• _Task to carry out_
Below are the records; retype them exactly and omit each picture.

Items listed in a dataset:
- Opening Delimiter -

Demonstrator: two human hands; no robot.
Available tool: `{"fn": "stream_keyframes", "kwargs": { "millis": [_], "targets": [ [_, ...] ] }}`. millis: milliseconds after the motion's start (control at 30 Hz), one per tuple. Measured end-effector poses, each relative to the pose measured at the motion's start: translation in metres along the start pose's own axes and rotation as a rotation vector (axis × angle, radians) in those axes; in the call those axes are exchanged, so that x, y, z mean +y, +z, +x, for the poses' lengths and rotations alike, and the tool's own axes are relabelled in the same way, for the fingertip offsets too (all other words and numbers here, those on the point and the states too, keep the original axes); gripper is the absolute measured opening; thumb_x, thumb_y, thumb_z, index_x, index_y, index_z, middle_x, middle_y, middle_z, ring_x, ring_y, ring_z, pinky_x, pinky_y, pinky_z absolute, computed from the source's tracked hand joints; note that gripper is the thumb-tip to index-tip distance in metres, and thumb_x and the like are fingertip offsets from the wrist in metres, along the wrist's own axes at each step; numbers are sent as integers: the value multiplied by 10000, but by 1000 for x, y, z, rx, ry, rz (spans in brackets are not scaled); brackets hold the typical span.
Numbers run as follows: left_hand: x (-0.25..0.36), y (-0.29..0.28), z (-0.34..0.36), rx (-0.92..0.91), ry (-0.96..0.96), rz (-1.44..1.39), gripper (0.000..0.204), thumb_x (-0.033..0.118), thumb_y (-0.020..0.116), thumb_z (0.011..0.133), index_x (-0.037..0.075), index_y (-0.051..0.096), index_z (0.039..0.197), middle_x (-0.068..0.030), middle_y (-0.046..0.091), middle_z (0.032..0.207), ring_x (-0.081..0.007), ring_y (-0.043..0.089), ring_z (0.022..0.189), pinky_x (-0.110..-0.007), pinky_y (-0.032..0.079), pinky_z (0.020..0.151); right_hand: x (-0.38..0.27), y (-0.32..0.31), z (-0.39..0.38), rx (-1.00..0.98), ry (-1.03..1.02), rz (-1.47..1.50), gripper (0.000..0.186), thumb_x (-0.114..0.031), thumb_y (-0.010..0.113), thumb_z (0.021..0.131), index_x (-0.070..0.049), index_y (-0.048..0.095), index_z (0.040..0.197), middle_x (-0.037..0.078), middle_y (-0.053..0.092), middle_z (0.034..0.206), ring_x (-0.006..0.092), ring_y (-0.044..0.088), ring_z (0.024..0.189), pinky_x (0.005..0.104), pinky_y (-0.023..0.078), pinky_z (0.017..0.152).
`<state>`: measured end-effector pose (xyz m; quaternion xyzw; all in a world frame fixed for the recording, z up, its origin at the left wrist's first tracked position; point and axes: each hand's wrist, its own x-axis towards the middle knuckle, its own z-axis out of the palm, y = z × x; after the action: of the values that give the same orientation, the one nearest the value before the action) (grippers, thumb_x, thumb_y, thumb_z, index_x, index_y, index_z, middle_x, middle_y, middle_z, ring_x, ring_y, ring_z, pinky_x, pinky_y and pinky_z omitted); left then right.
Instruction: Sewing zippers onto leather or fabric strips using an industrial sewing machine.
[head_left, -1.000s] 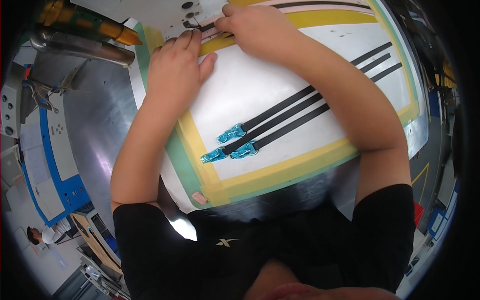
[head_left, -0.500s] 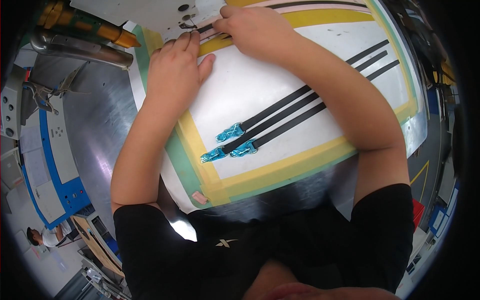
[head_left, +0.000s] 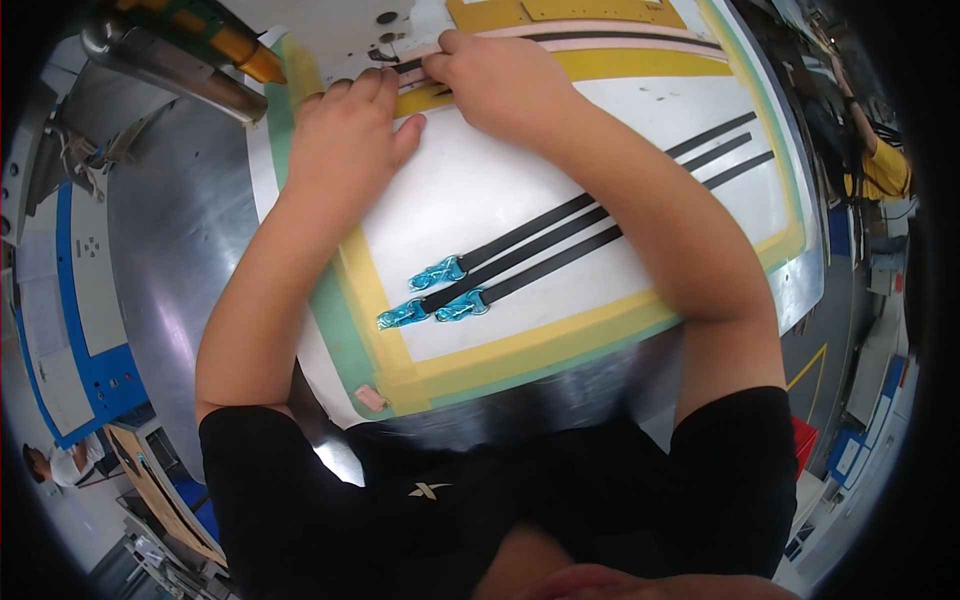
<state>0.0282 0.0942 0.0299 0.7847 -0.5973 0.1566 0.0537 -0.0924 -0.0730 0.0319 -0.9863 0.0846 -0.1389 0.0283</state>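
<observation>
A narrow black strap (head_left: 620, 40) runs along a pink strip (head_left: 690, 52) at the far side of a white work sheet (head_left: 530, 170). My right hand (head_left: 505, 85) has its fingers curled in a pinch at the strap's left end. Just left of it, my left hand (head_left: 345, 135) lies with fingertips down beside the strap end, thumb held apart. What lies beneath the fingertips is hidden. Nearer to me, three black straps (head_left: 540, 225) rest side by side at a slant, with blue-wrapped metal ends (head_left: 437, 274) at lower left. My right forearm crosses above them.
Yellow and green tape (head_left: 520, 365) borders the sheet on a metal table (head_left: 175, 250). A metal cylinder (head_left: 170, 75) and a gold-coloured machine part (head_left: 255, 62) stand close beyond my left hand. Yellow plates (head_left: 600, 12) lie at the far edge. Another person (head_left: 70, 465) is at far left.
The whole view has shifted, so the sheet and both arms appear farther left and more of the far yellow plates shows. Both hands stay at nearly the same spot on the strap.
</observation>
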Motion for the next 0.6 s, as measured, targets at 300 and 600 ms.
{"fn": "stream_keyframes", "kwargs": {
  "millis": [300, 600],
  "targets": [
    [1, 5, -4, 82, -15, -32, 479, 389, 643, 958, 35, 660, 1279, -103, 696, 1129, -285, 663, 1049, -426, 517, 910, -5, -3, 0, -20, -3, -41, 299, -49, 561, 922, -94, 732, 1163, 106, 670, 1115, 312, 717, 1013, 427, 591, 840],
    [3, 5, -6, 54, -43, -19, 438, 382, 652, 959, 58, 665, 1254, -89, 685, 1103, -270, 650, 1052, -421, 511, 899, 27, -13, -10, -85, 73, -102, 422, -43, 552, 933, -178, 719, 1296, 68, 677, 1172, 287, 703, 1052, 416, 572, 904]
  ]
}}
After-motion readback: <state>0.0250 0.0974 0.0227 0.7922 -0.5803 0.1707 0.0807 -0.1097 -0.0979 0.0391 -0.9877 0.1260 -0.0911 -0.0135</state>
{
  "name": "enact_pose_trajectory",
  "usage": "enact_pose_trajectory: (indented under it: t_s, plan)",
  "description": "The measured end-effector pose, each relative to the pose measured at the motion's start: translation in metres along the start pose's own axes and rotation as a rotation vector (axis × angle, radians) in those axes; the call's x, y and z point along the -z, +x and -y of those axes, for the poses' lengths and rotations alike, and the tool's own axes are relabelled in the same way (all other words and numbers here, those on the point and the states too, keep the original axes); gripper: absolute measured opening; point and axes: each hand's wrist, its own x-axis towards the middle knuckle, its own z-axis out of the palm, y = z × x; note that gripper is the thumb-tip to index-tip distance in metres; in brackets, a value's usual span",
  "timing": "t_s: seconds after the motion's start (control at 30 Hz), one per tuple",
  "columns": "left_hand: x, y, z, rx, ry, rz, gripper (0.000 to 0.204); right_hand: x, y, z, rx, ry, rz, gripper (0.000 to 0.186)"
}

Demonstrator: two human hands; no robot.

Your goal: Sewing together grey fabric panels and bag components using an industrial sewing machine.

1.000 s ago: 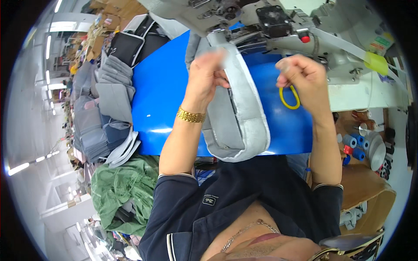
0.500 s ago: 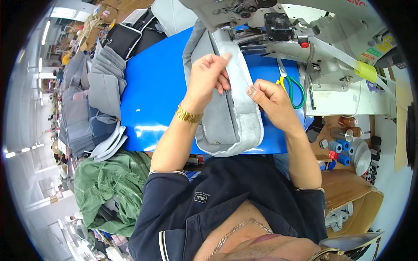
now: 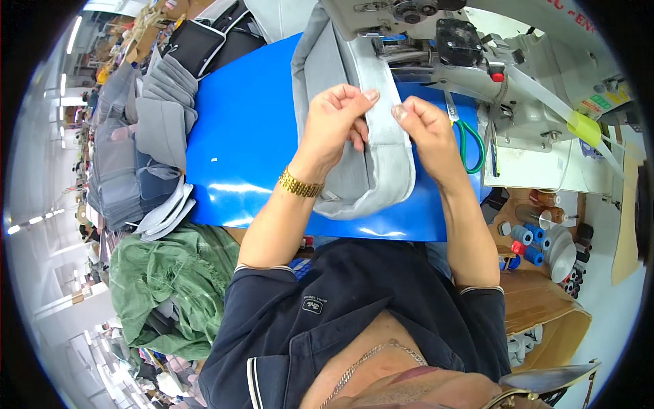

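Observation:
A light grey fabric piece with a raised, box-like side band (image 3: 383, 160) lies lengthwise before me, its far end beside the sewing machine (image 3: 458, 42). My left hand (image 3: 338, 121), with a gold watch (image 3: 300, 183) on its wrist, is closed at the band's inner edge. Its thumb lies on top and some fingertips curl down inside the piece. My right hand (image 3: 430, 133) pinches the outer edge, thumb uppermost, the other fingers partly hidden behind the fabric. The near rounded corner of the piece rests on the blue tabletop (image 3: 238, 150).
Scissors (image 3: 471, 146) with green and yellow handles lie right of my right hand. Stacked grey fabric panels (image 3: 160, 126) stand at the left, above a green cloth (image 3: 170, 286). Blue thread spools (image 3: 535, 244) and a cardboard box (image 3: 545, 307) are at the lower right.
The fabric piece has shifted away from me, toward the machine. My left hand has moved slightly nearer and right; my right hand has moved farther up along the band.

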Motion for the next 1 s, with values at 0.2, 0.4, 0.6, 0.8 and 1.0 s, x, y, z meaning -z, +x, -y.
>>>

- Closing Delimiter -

• _Answer for this exercise_
Demonstrator: two human hands; no robot.
Available tool: `{"fn": "stream_keyframes", "kwargs": { "millis": [_], "targets": [ [_, ...] ] }}`. millis: milliseconds after the motion's start (control at 30 Hz), one per tuple. Measured end-effector poses, each relative to the pose measured at the motion's start: translation in metres along the start pose's own axes and rotation as a rotation vector (axis × angle, radians) in those axes; in the call those axes are exchanged, so that x, y, z mean +y, +z, +x, for the poses' lengths and rotations alike, and the tool's own axes are relabelled in the same way, for the fingertip offsets too (all other words and numbers here, those on the point and the states too, keep the original axes); gripper is the absolute measured opening; thumb_x, thumb_y, thumb_z, index_x, index_y, index_z, middle_x, middle_y, middle_z, ring_x, ring_y, ring_z, pinky_x, pinky_y, pinky_z absolute, computed from the source's tracked hand joints; note that gripper is the thumb-tip to index-tip distance in metres, and thumb_x and the like are fingertip offsets from the wrist in metres, along the wrist's own axes at each step; numbers are sent as integers: the value multiplied by 10000, but by 1000 for x, y, z, rx, ry, rz (spans in brackets are not scaled); brackets hold the typical span.
Numbers run as follows: left_hand: x (-0.25..0.36), y (-0.29..0.28), z (-0.34..0.36), rx (-0.92..0.91), ry (-0.96..0.96), rz (-1.44..1.39), gripper (0.000..0.204), thumb_x (-0.033..0.118), thumb_y (-0.020..0.116), thumb_z (0.011..0.133), index_x (-0.037..0.075), index_y (-0.051..0.096), index_z (0.039..0.197), middle_x (-0.068..0.030), middle_y (-0.046..0.091), middle_z (0.032..0.207), ring_x (-0.081..0.007), ring_y (-0.043..0.089), ring_z (0.022..0.189), pinky_x (-0.110..-0.007), pinky_y (-0.032..0.079), pinky_z (0.020..0.151); right_hand: x (-0.38..0.27), y (-0.32..0.31), z (-0.39..0.38), rx (-1.00..0.98), ry (-1.03..1.02), rz (-1.47..1.50), gripper (0.000..0.186), thumb_x (-0.114..0.031), thumb_y (-0.010..0.113), thumb_z (0.021..0.131), index_x (-0.070..0.049), index_y (-0.048..0.095), index_z (0.040..0.197), middle_x (-0.037..0.078), middle_y (-0.053..0.092), middle_z (0.034..0.206), ring_x (-0.006..0.092), ring_y (-0.044..0.088), ring_z (0.024..0.189), pinky_x (0.005..0.104), pinky_y (-0.023..0.078), pinky_z (0.017..0.152).
`<state>`: measured end-effector pose (xyz m; quaternion xyzw; all in a world frame fixed for the recording, z up, its origin at the left wrist's first tracked position; point and axes: each hand's wrist, its own x-axis towards the middle knuckle, its own z-axis out of the palm, y = z × x; after the action: of the values that give the same orientation, the one nearest the value before the action) (grippers, thumb_x, thumb_y, thumb_z, index_x, index_y, index_z, middle_x, middle_y, middle_z, ring_x, ring_y, ring_z, pinky_x, pinky_y and pinky_z omitted); left then right.
Instruction: Sewing zippers onto leather or fabric strips using an industrial sewing machine.
[head_left, -1.000s] 
[head_left, -0.500s] 
[head_left, +0.000s] 
<state>0.0282 0.0942 0.0299 0.7847 -0.5973 0.1566 0.0537 -0.0924 -0.0730 0.0319 -0.9863 0.0846 -0.1389 0.0283</state>
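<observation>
A narrow black strap (head_left: 620, 40) runs along a pink strip (head_left: 690, 52) at the far side of a white work sheet (head_left: 530, 170). My right hand (head_left: 505, 85) has its fingers curled in a pinch at the strap's left end. Just left of it, my left hand (head_left: 345, 135) lies with fingertips down beside the strap end, thumb held apart. What lies beneath the fingertips is hidden. Nearer to me, three black straps (head_left: 540, 225) rest side by side at a slant, with blue-wrapped metal ends (head_left: 437, 274) at lower left. My right forearm crosses above them.
Yellow and green tape (head_left: 520, 365) borders the sheet on a metal table (head_left: 175, 250). A metal cylinder (head_left: 170, 75) and a gold-coloured machine part (head_left: 255, 62) stand close beyond my left hand. Yellow plates (head_left: 600, 12) lie at the far edge. Another person (head_left: 70, 465) is at far left.
The whole view has shifted, so the sheet and both arms appear farther left and more of the far yellow plates shows. Both hands stay at nearly the same spot on the strap.
</observation>
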Motion for the next 0.6 s, as measured, targets at 300 and 600 ms.
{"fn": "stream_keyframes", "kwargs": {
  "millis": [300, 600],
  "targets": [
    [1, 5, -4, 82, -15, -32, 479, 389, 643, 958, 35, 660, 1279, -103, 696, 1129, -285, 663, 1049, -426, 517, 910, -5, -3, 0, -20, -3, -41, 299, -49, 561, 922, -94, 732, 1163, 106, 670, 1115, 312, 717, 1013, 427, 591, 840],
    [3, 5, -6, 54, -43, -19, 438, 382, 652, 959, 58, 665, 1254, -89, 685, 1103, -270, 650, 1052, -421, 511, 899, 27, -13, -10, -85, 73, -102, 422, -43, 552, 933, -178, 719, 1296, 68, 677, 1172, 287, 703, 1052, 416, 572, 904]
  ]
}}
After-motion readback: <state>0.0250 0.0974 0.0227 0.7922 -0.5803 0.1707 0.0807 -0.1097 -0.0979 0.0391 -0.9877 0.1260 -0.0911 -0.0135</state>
{
  "name": "enact_pose_trajectory",
  "usage": "enact_pose_trajectory: (indented under it: t_s, plan)",
  "description": "The measured end-effector pose, each relative to the pose measured at the motion's start: translation in metres along the start pose's own axes and rotation as a rotation vector (axis × angle, radians) in those axes; the call's x, y and z point along the -z, +x and -y of those axes, for the poses' lengths and rotations alike, and the tool's own axes are relabelled in the same way (all other words and numbers here, those on the point and the states too, keep the original axes); gripper: absolute measured opening; point and axes: each hand's wrist, its own x-axis towards the middle knuckle, its own z-axis out of the palm, y = z × x; note that gripper is the thumb-tip to index-tip distance in metres; in brackets, a value's usual span",
  "timing": "t_s: seconds after the motion's start (control at 30 Hz), one per tuple",
  "columns": "left_hand: x, y, z, rx, ry, rz, gripper (0.000 to 0.204); right_hand: x, y, z, rx, ry, rz, gripper (0.000 to 0.186)"
}

Demonstrator: two human hands; no robot.

Your goal: Sewing together grey fabric panels and bag components using an industrial sewing machine.

1.000 s ago: 
0.500 s ago: 
now: 

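Observation:
A light grey fabric piece with a raised, box-like side band (image 3: 383, 160) lies lengthwise before me, its far end beside the sewing machine (image 3: 458, 42). My left hand (image 3: 338, 121), with a gold watch (image 3: 300, 183) on its wrist, is closed at the band's inner edge. Its thumb lies on top and some fingertips curl down inside the piece. My right hand (image 3: 430, 133) pinches the outer edge, thumb uppermost, the other fingers partly hidden behind the fabric. The near rounded corner of the piece rests on the blue tabletop (image 3: 238, 150).
Scissors (image 3: 471, 146) with green and yellow handles lie right of my right hand. Stacked grey fabric panels (image 3: 160, 126) stand at the left, above a green cloth (image 3: 170, 286). Blue thread spools (image 3: 535, 244) and a cardboard box (image 3: 545, 307) are at the lower right.
The fabric piece has shifted away from me, toward the machine. My left hand has moved slightly nearer and right; my right hand has moved farther up along the band.
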
Motion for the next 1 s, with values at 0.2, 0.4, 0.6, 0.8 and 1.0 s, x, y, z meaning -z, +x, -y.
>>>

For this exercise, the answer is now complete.